A team of scientists from Lawrence Livermore National Laboratory (LLNL), Argonne National Laboratory and the University of Chicago explored how the structure and electronic properties of liquid water can be affected by the presence of ions and nanoconfinement (ions and water confined between material surfaces that are nanometers apart). They employed first-principle simulations to search for signs of these perturbations. The research appears in the Journal of Chemical Physics.
For comparison, the team, led by lead author Viktor Rozsa, a graduate student at the University of Chicago and a DOE NNSA Stewardship Science Graduate fellow, performed simulations for water inside semiconducting nanotubes with diameters of 1.1 and 1.5 nanometers, respectively (one nanometer is about 17,000 times smaller than a human hair). They discovered that due to the nanoconfinement, there are competing effects of broken hydrogen bonds and water-carbon interactions on the molecular polarizability. They identified water molecular polarizability as the "fingerprint" of ion and nanoconfinement perturbation.
"The molecular polarizabilities displayed a competing balance between reductions from structure breaking and enhancements at the interface from the nanotube," said LLNL's Anh Pham, a materials scientist in the Quantum Simulations Group.
This work can be extended to understand the effect of anions or divalent ions on confined water.
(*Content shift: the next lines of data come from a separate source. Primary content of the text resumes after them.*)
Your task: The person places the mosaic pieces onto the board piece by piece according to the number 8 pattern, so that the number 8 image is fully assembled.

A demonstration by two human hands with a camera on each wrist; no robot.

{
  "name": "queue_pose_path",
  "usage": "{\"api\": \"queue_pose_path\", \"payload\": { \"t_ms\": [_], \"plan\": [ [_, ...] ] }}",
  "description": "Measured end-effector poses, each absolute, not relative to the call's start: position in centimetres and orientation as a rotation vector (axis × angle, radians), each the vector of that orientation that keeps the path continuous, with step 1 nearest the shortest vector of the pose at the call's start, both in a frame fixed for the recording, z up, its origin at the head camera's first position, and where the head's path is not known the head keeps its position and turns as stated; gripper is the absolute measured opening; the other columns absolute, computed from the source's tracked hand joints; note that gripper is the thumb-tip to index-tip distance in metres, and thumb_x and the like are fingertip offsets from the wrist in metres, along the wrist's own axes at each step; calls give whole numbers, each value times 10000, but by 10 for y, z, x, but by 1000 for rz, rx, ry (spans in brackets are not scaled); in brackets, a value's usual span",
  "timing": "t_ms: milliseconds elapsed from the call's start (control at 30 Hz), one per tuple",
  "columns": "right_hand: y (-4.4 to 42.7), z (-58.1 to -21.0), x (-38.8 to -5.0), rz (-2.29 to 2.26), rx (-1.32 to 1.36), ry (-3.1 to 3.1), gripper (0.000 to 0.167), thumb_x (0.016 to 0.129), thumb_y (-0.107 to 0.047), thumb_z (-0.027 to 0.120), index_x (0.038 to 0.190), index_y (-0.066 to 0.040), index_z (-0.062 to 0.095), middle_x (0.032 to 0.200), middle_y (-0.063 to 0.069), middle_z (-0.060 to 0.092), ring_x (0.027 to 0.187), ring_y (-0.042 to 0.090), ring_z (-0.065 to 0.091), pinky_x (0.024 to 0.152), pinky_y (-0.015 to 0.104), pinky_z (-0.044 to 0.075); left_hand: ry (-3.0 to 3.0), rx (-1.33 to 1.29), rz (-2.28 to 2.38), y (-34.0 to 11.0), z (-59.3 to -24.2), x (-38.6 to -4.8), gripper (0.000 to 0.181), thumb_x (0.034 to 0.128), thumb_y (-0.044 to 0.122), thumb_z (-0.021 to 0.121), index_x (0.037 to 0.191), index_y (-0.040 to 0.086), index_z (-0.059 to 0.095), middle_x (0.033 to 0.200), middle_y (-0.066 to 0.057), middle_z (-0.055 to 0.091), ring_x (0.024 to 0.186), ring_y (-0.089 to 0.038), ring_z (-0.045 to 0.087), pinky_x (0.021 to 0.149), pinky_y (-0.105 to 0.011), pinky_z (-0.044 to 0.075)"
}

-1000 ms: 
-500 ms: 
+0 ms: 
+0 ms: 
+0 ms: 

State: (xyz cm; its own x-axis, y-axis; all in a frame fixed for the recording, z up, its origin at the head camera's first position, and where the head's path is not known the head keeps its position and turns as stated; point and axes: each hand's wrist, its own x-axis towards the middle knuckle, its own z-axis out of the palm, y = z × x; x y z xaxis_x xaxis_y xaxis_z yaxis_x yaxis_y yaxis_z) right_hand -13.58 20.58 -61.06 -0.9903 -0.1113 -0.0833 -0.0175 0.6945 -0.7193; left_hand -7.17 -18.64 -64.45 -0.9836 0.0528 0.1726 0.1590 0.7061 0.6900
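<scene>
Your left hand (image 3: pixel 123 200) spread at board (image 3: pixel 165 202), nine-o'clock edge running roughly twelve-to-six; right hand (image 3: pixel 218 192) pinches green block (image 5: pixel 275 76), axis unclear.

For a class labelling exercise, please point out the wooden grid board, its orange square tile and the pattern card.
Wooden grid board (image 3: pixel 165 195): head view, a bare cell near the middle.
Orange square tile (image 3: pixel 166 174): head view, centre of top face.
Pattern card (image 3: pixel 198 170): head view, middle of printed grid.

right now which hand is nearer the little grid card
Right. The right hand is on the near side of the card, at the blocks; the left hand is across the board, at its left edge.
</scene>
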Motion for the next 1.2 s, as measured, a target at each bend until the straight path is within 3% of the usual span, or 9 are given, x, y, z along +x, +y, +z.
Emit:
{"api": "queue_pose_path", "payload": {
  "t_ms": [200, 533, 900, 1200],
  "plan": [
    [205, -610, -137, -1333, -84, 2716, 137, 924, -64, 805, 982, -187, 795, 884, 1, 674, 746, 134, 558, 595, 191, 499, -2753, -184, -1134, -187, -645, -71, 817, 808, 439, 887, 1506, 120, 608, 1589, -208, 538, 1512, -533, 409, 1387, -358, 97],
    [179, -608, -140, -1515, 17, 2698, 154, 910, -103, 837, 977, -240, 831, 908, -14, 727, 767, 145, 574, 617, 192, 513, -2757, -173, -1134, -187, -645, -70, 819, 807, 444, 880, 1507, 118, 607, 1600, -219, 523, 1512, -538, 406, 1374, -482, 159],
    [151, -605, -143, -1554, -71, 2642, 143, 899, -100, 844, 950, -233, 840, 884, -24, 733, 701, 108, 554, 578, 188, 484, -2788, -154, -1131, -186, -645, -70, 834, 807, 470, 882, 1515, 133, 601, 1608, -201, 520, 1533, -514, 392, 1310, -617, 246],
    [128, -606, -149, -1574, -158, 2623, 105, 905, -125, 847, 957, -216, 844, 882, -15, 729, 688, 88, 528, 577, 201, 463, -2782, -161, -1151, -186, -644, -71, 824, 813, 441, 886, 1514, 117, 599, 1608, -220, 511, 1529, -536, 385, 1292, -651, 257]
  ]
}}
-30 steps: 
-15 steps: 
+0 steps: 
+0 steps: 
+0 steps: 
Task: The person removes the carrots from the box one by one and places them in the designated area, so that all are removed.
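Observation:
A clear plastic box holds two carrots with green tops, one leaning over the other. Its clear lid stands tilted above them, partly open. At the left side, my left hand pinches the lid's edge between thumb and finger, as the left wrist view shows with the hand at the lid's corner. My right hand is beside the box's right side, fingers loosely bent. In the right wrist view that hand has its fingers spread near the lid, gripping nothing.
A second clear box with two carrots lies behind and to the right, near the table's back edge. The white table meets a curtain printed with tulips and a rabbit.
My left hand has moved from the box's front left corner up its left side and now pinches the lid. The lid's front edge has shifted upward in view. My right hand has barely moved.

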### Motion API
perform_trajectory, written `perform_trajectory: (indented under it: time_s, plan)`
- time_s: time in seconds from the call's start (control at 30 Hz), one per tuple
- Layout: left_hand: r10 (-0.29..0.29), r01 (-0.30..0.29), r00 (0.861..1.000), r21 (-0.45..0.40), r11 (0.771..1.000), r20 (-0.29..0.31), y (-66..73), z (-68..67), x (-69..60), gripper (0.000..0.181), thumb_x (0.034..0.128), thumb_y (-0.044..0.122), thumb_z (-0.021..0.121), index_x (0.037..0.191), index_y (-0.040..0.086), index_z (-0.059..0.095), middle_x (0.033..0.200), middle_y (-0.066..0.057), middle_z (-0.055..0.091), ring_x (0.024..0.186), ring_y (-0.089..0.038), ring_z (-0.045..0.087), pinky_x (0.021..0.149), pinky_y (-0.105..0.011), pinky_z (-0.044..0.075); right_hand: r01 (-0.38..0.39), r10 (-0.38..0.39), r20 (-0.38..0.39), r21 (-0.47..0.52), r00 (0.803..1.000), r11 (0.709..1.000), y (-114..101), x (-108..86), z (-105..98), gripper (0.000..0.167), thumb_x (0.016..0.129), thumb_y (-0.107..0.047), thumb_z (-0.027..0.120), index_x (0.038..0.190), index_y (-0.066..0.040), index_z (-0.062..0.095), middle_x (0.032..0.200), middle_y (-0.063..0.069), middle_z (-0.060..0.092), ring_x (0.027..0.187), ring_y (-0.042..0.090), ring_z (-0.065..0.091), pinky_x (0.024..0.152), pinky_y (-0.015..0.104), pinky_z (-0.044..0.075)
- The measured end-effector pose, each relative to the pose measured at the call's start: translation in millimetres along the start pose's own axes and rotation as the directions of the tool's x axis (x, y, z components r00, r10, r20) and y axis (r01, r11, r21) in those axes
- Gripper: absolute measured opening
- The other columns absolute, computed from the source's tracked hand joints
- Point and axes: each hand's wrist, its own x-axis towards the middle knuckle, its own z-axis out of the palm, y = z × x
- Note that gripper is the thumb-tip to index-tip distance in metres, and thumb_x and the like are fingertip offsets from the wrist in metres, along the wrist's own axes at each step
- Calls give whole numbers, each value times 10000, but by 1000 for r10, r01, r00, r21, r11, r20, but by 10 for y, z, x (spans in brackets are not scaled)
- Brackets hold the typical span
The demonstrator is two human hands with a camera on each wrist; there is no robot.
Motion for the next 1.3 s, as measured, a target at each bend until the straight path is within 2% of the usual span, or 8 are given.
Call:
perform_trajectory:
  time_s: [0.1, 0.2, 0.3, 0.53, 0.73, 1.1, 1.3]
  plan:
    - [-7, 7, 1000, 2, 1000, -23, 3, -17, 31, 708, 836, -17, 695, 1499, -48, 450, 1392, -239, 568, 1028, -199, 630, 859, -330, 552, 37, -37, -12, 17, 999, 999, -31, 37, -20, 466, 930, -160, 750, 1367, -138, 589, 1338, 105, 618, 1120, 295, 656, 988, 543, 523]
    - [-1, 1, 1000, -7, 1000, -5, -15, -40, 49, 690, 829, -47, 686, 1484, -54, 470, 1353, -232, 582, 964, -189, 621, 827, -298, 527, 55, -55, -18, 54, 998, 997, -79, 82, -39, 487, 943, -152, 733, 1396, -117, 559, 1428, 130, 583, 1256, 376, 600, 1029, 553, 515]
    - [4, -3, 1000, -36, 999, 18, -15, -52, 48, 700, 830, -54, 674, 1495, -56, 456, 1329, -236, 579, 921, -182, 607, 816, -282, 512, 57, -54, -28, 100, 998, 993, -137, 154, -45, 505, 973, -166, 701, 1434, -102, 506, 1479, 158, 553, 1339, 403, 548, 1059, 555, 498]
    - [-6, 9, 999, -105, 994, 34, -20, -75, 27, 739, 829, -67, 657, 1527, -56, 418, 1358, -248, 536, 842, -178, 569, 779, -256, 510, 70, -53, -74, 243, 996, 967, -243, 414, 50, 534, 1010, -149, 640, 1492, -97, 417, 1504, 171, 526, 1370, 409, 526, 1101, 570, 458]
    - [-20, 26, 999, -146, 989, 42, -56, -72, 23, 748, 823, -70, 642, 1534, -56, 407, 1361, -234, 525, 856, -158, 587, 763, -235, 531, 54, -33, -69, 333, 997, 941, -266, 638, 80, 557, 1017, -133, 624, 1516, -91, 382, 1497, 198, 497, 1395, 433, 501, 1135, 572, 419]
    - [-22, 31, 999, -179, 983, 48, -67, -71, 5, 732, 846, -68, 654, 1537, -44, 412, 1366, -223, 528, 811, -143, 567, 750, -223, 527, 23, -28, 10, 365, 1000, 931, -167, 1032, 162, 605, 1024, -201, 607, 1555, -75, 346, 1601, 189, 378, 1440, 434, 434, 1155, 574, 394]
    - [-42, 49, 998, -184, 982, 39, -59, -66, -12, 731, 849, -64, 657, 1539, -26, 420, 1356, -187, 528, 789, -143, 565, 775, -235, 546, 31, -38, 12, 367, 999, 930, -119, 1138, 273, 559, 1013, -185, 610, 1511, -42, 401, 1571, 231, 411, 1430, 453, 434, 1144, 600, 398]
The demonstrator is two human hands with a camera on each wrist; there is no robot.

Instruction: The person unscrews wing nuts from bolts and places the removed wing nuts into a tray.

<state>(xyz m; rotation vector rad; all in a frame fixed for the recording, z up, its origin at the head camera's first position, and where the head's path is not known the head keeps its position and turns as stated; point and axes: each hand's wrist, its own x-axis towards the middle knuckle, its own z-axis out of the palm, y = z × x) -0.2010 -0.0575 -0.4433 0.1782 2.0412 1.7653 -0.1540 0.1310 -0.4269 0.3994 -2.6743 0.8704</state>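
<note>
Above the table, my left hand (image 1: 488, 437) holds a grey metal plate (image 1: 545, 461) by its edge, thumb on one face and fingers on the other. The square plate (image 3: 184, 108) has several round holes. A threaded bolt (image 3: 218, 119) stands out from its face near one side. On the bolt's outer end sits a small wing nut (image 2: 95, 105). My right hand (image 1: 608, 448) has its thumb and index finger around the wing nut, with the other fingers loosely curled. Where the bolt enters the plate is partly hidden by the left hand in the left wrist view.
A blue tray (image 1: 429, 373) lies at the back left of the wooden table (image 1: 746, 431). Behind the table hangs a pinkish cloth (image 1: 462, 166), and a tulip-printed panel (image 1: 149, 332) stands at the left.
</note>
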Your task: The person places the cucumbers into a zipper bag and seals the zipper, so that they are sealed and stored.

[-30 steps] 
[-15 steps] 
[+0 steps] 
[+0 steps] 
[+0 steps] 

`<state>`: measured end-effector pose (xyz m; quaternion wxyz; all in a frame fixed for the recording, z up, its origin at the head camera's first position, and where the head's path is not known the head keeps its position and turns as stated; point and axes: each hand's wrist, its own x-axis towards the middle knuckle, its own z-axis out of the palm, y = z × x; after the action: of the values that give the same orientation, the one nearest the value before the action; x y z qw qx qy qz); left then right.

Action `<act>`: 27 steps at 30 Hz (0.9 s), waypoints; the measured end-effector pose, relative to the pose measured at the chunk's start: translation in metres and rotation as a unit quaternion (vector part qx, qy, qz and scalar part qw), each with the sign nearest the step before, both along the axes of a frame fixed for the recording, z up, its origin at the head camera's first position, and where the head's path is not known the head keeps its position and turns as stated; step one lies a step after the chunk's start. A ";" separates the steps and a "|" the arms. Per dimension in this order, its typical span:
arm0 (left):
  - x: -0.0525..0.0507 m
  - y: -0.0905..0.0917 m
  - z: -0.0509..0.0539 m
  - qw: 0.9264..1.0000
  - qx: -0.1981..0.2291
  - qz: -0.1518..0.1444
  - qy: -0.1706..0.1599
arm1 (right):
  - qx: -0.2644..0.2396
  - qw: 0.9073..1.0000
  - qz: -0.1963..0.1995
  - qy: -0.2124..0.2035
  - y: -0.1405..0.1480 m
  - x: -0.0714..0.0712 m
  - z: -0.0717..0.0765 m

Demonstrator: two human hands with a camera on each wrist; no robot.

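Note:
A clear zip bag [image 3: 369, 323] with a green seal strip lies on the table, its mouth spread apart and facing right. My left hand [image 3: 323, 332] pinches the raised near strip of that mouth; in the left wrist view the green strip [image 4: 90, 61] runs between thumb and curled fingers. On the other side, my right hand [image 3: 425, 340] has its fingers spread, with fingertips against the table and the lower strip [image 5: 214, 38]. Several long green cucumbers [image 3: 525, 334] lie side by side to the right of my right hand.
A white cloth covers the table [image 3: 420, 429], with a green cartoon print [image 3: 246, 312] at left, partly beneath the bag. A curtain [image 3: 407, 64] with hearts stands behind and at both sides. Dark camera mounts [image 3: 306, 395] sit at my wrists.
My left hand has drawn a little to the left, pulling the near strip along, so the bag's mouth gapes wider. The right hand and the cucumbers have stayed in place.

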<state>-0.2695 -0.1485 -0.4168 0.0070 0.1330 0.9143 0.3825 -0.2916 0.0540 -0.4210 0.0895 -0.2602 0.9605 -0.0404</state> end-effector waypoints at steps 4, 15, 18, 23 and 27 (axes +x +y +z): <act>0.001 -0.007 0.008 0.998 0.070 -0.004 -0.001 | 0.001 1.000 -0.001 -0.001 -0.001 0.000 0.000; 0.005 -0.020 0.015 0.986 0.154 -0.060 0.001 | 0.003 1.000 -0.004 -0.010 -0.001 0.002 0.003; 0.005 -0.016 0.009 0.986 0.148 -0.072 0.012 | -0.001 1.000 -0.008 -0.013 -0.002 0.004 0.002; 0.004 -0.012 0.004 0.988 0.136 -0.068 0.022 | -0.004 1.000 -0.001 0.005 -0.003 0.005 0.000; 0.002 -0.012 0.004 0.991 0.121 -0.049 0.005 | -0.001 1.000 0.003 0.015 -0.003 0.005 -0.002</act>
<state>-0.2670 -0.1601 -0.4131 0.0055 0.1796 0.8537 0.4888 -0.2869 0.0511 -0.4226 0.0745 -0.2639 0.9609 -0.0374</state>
In the future, the researchers aim to study how the competing effects on molecular polarizability are influenced by other solvated ions and in different degrees of confinement.
"Our results highlight the importance of the inclusion of polarizability for realistic simulations of water in complex environments and may assist with parameterization of future interatomic potentials," said Giulia Galli, the Liew Family Professor in the Pritzker School of Molecular Engineering at the University of Chicago, senior scientist at Argonne and a co-author of the study.
The paper describing this research was chosen as a featured paper by the Journal of Chemical Physics and also was highlighted by the American Institute of Physics.
The research was conducted at two Energy Frontier Research Centers, Advanced Materials for Energy-Water Systems and the Center for Enhanced Nanofluidic Transport. The project was funded by the DOE Office of Science and the LLNL Grand Challenge Program.